28/11/2013 03:10 EST | Actualisé 27/01/2014 05:12 EST

L'explosion d'un dépôt de munitions dans le Sud libyen a fait plus de 40 morts jeudi, a annoncé un responsable des forces de sécurité.

À Benghazi, dans l'est du pays, quatre soldats ont été tués dans de nouveaux affrontements entre l'armée et des miliciens islamistes.

À Brak al-Chati, près de la ville de Sebha dans le sud désertique, une quarantaine de personnes, des Libyens et des étrangers, ont pénétré dans un dépôt de l'armée pour voler des munitions lorsqu'une explosion s'est produite.

Le bilan d'une quarantaine de morts pourrait s'alourdir, car le site était toujours durant la nuit la proie des flammes et plusieurs personnes pourraient encore être prises au piège, a dit le responsable.

À Benghazi, capitale de la Cyrénaïque, trois militaires ont péri dans les combats qui ont éclaté lorsqu'une voiture remplie d'armes et d'explosifs a été stoppée à un barrage, a déclaré Wanis Boukhmada, commandant des forces spéciales de l'armée dans la ville.

Les miliciens islamistes qui se trouvaient dans le véhicule étaient également en possession d'une forte somme en argent liquide, a-t-il précisé lors d'une conférence de presse. « Nous défendrons Benghazi », a assuré ensuite l'officier à Reuters.

Jeudi matin, un militaire avait été abattu par des inconnus dans un autre secteur de la ville.

Des responsables de l'armée sont intervenus à la télévision nationale pour demander aux islamistes et à tous les miliciens de rendre les armes et d'engager le dialogue avec les autorités.

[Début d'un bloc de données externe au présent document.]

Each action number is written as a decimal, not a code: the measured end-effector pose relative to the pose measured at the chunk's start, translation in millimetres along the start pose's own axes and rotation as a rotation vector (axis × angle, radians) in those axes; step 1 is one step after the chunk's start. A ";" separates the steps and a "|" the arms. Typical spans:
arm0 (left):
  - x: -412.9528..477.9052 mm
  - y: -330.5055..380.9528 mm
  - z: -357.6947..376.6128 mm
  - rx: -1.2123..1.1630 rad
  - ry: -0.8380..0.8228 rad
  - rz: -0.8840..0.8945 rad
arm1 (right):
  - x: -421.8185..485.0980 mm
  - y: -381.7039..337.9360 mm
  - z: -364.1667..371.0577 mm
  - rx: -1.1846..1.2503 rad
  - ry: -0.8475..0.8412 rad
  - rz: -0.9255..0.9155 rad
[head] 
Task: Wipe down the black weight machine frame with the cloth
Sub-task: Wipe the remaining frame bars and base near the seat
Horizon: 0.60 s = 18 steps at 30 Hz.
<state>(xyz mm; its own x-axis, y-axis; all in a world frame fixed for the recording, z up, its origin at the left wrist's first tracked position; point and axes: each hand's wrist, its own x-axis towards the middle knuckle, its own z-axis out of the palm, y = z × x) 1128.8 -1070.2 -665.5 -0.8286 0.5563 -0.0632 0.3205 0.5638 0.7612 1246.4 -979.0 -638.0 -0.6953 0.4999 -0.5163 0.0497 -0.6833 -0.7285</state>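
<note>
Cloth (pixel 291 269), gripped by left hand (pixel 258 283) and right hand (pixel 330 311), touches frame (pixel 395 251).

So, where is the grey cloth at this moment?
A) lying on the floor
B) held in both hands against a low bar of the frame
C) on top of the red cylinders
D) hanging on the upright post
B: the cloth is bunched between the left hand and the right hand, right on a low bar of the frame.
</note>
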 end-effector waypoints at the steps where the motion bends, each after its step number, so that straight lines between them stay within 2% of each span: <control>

« Frères d'Ansar al-Charia, vous êtes musulmans et nous le sommes aussi. Nous n'avons pas de divergences sur la religion [...], mais ne cherchez pas à imposer quelque chose qui n'a rien à voir avec cette religion », a dit Salah Obeïdi, commandant des forces armées dans l'est de la Libye.

Lundi dernier, des combats à Benghazi ont fait neuf morts, et mercredi trois personnes ont péri dans de nouvelles fusillades.

Le groupe Ansar al-Charia est jugé responsable de l'attaque du consulat américain à Benghazi, le 11 septembre 2012, qui a coûté la vie à l'ambassadeur des États-Unis et à trois autres Américains.

Le pouvoir de transition mis en place à Tripoli depuis la chute de Mouammar Kadhafi, fin 2011, peine à imposer son autorité aux nombreuses milices combattantes issues de la révolution et aux groupes islamistes présents dans le pays.